[Start of section]

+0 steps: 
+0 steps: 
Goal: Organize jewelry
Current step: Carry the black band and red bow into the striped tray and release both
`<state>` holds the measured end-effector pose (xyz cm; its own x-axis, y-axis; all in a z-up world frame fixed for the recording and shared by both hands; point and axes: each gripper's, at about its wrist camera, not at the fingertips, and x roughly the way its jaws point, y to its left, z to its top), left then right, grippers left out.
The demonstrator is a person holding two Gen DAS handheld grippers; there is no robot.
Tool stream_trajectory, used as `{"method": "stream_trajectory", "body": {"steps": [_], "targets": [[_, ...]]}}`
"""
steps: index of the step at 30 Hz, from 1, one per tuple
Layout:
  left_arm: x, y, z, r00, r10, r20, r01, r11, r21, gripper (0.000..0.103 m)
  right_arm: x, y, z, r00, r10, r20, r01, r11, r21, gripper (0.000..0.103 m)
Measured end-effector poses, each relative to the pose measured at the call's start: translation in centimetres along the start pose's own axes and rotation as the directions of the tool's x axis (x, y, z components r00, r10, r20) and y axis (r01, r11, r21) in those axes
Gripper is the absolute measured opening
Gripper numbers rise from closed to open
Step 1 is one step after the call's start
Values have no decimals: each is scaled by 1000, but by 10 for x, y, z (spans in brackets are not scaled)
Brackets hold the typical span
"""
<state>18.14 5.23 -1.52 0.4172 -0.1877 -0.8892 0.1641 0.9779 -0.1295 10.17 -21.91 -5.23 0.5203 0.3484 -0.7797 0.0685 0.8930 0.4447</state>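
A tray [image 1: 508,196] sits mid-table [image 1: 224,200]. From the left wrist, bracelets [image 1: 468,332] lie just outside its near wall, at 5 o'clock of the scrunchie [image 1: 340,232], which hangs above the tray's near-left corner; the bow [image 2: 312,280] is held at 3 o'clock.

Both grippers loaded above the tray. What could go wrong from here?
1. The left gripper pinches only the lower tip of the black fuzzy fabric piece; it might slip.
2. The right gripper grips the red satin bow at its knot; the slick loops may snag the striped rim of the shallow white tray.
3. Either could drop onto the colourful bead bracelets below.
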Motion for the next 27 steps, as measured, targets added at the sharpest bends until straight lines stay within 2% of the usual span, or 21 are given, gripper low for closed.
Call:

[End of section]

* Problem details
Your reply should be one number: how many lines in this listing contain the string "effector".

* Result of this exercise
2